What you have to do: Reproduce the lines below exactly. Skip images.

(Data entries)
============
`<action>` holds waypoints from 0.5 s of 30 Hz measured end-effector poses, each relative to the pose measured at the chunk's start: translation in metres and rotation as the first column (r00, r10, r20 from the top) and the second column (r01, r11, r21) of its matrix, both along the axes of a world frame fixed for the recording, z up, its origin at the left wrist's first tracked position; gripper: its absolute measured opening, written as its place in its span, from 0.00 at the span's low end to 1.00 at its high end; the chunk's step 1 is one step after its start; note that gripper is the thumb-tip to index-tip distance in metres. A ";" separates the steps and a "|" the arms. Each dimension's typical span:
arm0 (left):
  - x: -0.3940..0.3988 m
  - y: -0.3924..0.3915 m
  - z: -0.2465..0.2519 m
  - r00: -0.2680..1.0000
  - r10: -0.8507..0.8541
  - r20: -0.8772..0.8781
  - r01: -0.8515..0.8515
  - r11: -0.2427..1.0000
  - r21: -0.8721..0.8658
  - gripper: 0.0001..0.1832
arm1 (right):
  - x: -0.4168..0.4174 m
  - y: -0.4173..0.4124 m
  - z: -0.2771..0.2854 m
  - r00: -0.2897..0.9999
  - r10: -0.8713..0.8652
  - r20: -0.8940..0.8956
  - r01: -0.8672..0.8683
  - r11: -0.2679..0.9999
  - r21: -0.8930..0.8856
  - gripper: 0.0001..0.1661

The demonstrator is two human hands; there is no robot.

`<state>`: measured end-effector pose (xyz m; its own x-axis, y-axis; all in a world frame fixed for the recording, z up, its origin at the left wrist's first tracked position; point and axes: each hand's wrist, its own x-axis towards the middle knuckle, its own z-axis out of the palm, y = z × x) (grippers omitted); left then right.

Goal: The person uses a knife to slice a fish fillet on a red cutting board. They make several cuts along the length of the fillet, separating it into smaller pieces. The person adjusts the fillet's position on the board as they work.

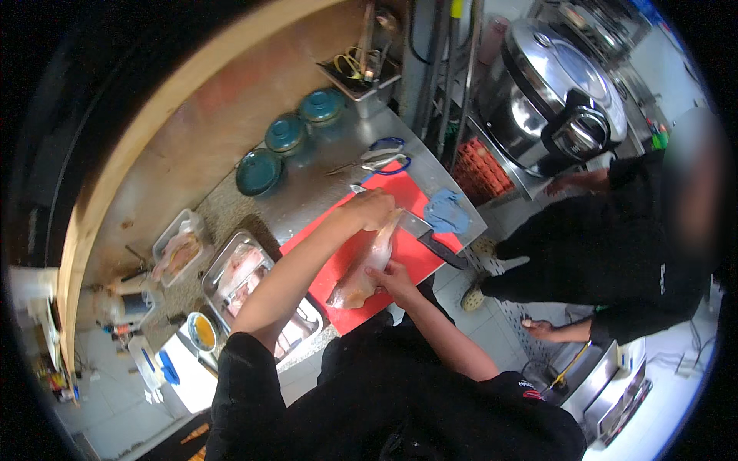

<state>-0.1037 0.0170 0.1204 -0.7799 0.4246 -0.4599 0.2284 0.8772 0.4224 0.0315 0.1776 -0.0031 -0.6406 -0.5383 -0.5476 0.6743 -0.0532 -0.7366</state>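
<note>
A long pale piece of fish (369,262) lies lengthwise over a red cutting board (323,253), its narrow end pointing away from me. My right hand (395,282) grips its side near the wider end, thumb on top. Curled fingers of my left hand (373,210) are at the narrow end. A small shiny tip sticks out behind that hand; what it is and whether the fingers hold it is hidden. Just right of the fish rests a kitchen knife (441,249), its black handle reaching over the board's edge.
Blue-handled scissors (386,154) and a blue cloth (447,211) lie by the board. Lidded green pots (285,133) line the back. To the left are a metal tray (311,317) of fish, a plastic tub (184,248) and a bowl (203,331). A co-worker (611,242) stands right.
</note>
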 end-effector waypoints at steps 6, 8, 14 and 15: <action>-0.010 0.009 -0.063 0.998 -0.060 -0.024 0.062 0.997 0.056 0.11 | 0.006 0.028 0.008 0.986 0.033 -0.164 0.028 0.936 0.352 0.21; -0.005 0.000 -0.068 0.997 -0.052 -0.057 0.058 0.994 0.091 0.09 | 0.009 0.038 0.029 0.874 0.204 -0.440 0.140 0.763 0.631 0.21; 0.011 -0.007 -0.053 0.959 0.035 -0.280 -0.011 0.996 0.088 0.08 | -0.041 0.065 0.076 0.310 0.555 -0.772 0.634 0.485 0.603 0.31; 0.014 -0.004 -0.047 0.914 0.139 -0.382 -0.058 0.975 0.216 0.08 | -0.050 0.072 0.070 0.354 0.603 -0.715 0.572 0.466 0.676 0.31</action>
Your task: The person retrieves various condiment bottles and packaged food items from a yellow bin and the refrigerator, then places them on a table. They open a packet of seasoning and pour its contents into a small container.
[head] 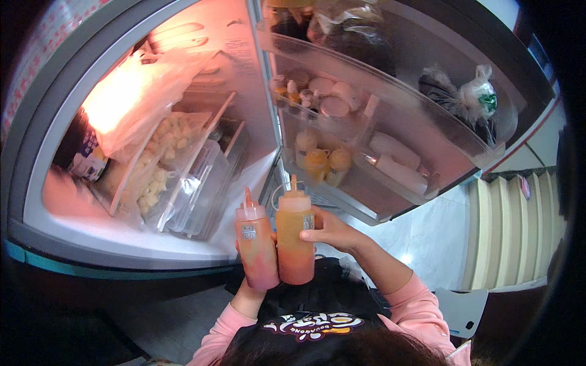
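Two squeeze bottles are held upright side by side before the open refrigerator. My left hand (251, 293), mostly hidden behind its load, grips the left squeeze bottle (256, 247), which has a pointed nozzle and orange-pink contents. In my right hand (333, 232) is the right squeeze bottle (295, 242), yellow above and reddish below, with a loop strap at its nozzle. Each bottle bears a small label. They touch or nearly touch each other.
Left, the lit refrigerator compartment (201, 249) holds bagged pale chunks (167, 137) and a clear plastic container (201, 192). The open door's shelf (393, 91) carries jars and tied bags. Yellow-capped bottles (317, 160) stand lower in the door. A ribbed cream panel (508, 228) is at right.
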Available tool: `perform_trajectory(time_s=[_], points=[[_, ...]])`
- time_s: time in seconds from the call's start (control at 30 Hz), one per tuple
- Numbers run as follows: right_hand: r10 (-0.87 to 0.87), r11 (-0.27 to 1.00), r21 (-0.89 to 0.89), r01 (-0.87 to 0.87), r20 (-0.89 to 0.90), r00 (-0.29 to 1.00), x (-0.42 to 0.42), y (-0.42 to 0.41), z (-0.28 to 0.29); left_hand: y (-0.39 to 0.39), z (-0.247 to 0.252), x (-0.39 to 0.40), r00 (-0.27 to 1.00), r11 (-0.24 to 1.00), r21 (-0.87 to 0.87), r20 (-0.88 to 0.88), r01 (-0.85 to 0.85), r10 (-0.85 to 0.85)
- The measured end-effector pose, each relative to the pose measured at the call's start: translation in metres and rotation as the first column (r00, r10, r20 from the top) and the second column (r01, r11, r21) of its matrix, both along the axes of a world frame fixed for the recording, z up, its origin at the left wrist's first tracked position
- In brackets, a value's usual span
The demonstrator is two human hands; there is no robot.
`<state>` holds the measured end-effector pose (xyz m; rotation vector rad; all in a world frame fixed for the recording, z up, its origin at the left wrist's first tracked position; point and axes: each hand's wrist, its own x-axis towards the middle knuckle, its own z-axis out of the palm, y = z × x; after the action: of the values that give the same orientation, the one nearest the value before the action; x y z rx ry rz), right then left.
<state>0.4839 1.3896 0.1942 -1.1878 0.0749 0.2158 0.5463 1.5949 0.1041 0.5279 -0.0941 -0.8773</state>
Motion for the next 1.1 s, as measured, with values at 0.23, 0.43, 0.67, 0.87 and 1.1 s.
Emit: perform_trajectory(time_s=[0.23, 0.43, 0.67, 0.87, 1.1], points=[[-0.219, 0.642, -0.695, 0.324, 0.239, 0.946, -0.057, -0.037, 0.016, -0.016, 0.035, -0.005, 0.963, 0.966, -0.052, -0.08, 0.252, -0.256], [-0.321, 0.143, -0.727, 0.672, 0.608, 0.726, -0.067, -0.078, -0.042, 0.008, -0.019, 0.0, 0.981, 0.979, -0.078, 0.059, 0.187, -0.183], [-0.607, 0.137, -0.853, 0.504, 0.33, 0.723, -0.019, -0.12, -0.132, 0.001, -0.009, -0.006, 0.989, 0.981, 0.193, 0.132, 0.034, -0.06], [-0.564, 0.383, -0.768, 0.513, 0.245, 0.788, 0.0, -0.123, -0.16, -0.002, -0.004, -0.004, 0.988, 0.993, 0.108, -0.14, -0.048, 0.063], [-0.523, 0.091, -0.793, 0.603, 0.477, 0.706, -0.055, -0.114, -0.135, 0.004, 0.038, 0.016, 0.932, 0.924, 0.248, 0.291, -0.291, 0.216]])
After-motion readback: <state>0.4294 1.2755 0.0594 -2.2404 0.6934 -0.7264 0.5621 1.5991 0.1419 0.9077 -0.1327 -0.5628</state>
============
Output for this task:
`<action>` holds waypoints from 0.5 s of 30 Hz measured end-effector poses, each relative to the pose measured at the chunk's start: translation in metres and rotation as the first column (r00, r10, r20 from the top) and the second column (r01, r11, r21) of its matrix, both along the axes of a world frame fixed for the recording, z up, its origin at the left wrist's first tracked position; gripper: its absolute measured opening, written as its place in its span, from 0.00 at the span's low end to 1.00 at its high end; the chunk's step 1 is one step after its start; note that gripper is the thumb-tip to index-tip distance in metres. A ";" separates the steps and a "|" the arms. Each dimension's typical span:
arm0 (left):
  - x: -0.3940..0.3988 m
  - y: -0.3924..0.3915 m
  - z: -0.2465..0.2519 m
  - r00: -0.2680..1.0000
  - r10: -0.8507..0.8541
  - r20: -0.8772..0.8781
  - r01: -0.8515..0.8515
  - r11: -0.2427..1.0000
  - r21: -0.8721..0.8658
  - gripper: 0.0001..0.1832
arm1 (right):
  - x: -0.4168..0.4174 m
  - y: -0.4173..0.4124 m
  - z: -0.2771..0.2854 m
  - r00: -0.2897..0.9999
  - r10: -0.8713..0.8652
  - r20: -0.8940..0.8956
  - r01: -0.8672..0.8683
  - r11: -0.2679..0.9999
  - r21: -0.8930..0.8856
  - gripper: 0.0001..0.1661

The demonstrator is two human hands; there is no robot.

`<state>`: measured end-effector pose (xyz m; its own x-axis, y-axis; all in a world frame fixed for the recording, z up, its origin at the left wrist's first tracked position; point and axes: each hand's wrist, its own x-axis towards the middle knuckle, its own z-axis out of the palm, y = z × x) (grippers omitted); left then right.

Goal: The person uses a knife to slice a fish fillet on a red cutting board. They make several cuts along the length of the fillet, separating it into smaller pieces. The person adjusts the fillet's position on the board as they work.


<state>-0.1037 0.0170 0.1204 -0.7799 0.4246 -0.4599 0.2284 0.8772 0.4224 0.0315 0.1776 -0.0031 -0.6406 -0.5383 -0.5476 0.6743 -0.0532 -0.7366</state>
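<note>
A long pale piece of fish (369,262) lies lengthwise over a red cutting board (323,253), its narrow end pointing away from me. My right hand (395,282) grips its side near the wider end, thumb on top. Curled fingers of my left hand (373,210) are at the narrow end. A small shiny tip sticks out behind that hand; what it is and whether the fingers hold it is hidden. Just right of the fish rests a kitchen knife (441,249), its black handle reaching over the board's edge.
Blue-handled scissors (386,154) and a blue cloth (447,211) lie by the board. Lidded green pots (285,133) line the back. To the left are a metal tray (311,317) of fish, a plastic tub (184,248) and a bowl (203,331). A co-worker (611,242) stands right.
</note>
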 end-effector waypoints at steps 6, 8, 14 and 15: <action>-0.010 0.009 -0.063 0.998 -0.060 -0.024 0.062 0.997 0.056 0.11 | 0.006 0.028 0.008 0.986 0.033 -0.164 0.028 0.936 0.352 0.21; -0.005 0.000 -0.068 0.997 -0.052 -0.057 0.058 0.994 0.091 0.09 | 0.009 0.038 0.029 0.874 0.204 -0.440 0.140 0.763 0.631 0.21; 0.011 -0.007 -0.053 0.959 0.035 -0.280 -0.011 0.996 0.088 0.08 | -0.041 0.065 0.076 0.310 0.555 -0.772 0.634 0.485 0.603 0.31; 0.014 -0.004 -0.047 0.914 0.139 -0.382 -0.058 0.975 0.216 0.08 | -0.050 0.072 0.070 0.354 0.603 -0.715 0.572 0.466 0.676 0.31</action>
Your task: The person retrieves various condiment bottles and packaged food items from a yellow bin and the refrigerator, then places them on a table. They open a packet of seasoning and pour its contents into a small container.
[head] 
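Two squeeze bottles are held upright side by side before the open refrigerator. My left hand (251, 293), mostly hidden behind its load, grips the left squeeze bottle (256, 247), which has a pointed nozzle and orange-pink contents. In my right hand (333, 232) is the right squeeze bottle (295, 242), yellow above and reddish below, with a loop strap at its nozzle. Each bottle bears a small label. They touch or nearly touch each other.
Left, the lit refrigerator compartment (201, 249) holds bagged pale chunks (167, 137) and a clear plastic container (201, 192). The open door's shelf (393, 91) carries jars and tied bags. Yellow-capped bottles (317, 160) stand lower in the door. A ribbed cream panel (508, 228) is at right.
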Available tool: `perform_trajectory(time_s=[_], points=[[_, ...]])`
- time_s: time in seconds from the call's start (control at 30 Hz), one per tuple
- Numbers run as follows: right_hand: r10 (-0.87 to 0.87), r11 (-0.27 to 1.00), r21 (-0.89 to 0.89), r01 (-0.87 to 0.87), r20 (-0.89 to 0.90), r00 (-0.29 to 1.00), x (-0.42 to 0.42), y (-0.42 to 0.41), z (-0.28 to 0.29); left_hand: y (-0.39 to 0.39), z (-0.247 to 0.252), x (-0.39 to 0.40), r00 (-0.27 to 1.00), r11 (-0.24 to 1.00), r21 (-0.87 to 0.87), r20 (-0.88 to 0.88), r01 (-0.85 to 0.85), r10 (-0.85 to 0.85)
- The measured end-effector pose, each relative to the pose measured at the call's start: translation in metres and rotation as the first column (r00, r10, r20 from the top) and the second column (r01, r11, r21) of its matrix, both along the axes of a world frame fixed for the recording, z up, its origin at the left wrist's first tracked position
- In brackets, a value's usual span
The demonstrator is two human hands; there is no robot.
`<state>` holds the measured end-effector pose (xyz m; rotation vector rad; all in a world frame fixed for the recording, z up, its origin at the left wrist's first tracked position; point and axes: each hand's wrist, its own x-axis towards the middle knuckle, its own z-axis out of the palm, y = z × x; after the action: of the values that give the same orientation, the one nearest the value before the action; x y z rx ry rz), right then left.
<state>0.4839 1.3896 0.1942 -1.1878 0.0749 0.2158 0.5463 1.5949 0.1041 0.5279 -0.0941 -0.8773</state>
Motion for the next 1.1 s, as measured, with values at 0.23, 0.43, 0.67, 0.87 and 1.1 s.
Emit: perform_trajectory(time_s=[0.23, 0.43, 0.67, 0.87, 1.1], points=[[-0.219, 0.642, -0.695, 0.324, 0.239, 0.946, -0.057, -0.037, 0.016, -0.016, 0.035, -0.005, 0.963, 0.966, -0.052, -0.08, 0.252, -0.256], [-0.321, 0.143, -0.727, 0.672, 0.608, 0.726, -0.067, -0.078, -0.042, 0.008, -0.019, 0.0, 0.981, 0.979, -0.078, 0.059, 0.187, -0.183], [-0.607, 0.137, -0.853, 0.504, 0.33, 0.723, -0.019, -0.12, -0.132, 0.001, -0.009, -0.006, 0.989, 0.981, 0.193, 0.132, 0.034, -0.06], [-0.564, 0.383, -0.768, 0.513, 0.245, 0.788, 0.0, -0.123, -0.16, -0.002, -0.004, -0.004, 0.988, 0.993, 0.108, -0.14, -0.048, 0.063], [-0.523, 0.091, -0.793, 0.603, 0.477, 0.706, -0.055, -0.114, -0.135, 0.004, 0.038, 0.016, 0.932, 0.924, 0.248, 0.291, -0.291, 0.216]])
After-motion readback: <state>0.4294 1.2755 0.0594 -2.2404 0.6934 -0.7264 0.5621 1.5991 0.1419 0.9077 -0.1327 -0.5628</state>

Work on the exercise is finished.